Их слегка помяли, когда меня попытались столкнуть с лестницы по дороге в класс. Но тихоня Годинели действовала столь неловко, что упала сама и скатилась бы по ступеням, не ухвати я ее за локоть.
– Будешь должна, злодейка, – шепнула я, одарив дрожащую девицу хищной улыбкой.
– Отдежурю за тебя на кухне.
– И будешь это делать вплоть до выпуска.
Синьорина Годинели погрузилась в задумчивость, так что пришлось сжать ее локоть изо всех сил.
– Да, Филомена!
– То-то же!
В классную комнату я вошла быстрым уверенным шагом и заняла место позади Мауры. Астрономию и астрологию нам преподавала синьора Ванессо, вдова морского капитана, манеры свои, видимо унаследовавшая от супруга. Ее громкий командирский голос вводил в трепет слабых духом.
– Сесть на весла! – начала урок капитанша. – Звезды моря посреди земли.
Выделиться на ее занятиях было делом нелегким. Обычно они состояли из быстрого опроса, краткой лекции и заключительного опроса, уже по теме лекции.
– Главное навигационное созвездие. – Синьора Ванессо ткнула пальцем в Мауру. – Ты.
– Миндаль, – подсказала я шепотом.
Синьорина да Риальто быстро ответила, заслужив одобрительный кивок.
– Другое название? – Кончик пальца указал на меня.
– Южный крест.
Опрос продолжался, и когда дошел до Паолы, та совершила ошибку, начала отвечать пространно и многословно.
– Суши весла, – фыркнула учительница, – мы здесь не рукоделием занимаемся.
Вспыхнув, синьорина Раффаэле возразила, что в «Нобиле-колледже-рагацце» готовят не моряков, а жен для аристократов, выйдя из образа скромницы и немало разозлив капитаншу. Та сообщила, чем именно, по ее мнению, занимаются жены, и изгнала Паолу из классной комнаты.

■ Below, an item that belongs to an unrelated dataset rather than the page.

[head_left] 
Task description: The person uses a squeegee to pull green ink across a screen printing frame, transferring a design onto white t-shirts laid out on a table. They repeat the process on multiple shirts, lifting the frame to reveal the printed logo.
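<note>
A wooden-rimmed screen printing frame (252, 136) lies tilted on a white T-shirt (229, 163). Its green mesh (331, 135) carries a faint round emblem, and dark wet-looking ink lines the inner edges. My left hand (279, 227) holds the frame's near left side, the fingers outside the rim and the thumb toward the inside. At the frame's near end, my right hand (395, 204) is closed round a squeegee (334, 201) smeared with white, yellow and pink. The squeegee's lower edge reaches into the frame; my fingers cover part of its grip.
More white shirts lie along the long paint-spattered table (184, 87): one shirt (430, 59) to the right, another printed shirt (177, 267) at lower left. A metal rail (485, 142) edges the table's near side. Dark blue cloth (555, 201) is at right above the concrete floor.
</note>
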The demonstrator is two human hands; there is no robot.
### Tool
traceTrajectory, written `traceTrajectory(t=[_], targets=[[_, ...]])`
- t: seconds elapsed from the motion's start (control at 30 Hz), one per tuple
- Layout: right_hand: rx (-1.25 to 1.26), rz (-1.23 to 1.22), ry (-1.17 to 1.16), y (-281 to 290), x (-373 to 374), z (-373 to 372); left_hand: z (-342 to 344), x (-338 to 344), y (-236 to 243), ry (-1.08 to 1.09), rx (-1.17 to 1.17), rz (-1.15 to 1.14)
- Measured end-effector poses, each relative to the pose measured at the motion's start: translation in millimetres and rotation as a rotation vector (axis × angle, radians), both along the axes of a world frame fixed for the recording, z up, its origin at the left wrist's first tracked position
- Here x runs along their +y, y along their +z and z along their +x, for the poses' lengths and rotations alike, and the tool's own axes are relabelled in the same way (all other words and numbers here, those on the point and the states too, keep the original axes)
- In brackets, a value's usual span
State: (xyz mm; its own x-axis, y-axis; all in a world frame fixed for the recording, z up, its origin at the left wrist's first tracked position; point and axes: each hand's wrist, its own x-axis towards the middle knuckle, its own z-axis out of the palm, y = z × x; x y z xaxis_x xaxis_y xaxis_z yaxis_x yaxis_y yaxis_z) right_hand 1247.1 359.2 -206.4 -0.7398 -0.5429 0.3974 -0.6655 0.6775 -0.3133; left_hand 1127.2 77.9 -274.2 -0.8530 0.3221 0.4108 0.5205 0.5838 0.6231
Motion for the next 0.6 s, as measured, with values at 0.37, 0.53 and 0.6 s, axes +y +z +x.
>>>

Занятно, но ненавидящим взглядом изгнанница одарила именно меня, обернувшись от двери. Меня! Которая сидела ниже травы тише воды и только сочувственно вздыхала. Ну, может, подмигнула и показала язык, но разве способна невинная гримаска вызвать столь откровенную злобу?
На уроке хозяйственной арифметики новенькая попыталась блеснуть, продемонстрировав способность справляться в уме с большими числами. Но так как задание заключалось в сведении баланса прибыли и расходов, рисовка была лишней. Я царапала цифры на бумаге, зато не забыла вычесть из суммы нововведенный налог за уборку мусора, чем заслужила похвалу пожилой донны Дундели.
– Вы станете хорошей супругой любому аквадоратскому купцу, синьорина Филомена, – сказала она, – приумножающей семейные богатства.
Карла со своего места изобразила бесшумные аплодисменты в мою сторону.
К последнему уроку в школу вернулся маэстро Калявани. Разбившись на пары, мы кружились в танцевальной зале под присмотром синьоры Грацио, дамы выдающихся внешних качеств и бурного балетного прошлого. В партнерши мне досталась крошечная Лили По, в первые же минуты сбившаяся с шага.
– Лили, – шепнула я, – деточка, не пытайся изображать мужчину. Позволь вести мне.
И, когда синьорина По вняла совету, дело пошло на лад настолько, что последним танцем меня удостоила сама Грацио.
– Три-три, – обмахиваясь веером после урока, сообщила Карла. – Мы вышли на ничью.
Я-то знала, что сегодня мы выиграли, потому что победа синьорины Раффаэле в риторике очков ей не принесла.
– Отчего же матушка во всеуслышанье не разоблачила подлог? – поинтересовалась Маура.
– Сестра Аннунциата – мудрая женщина, даже мудрейшая, и не идет на поводу сиюминутных желаний.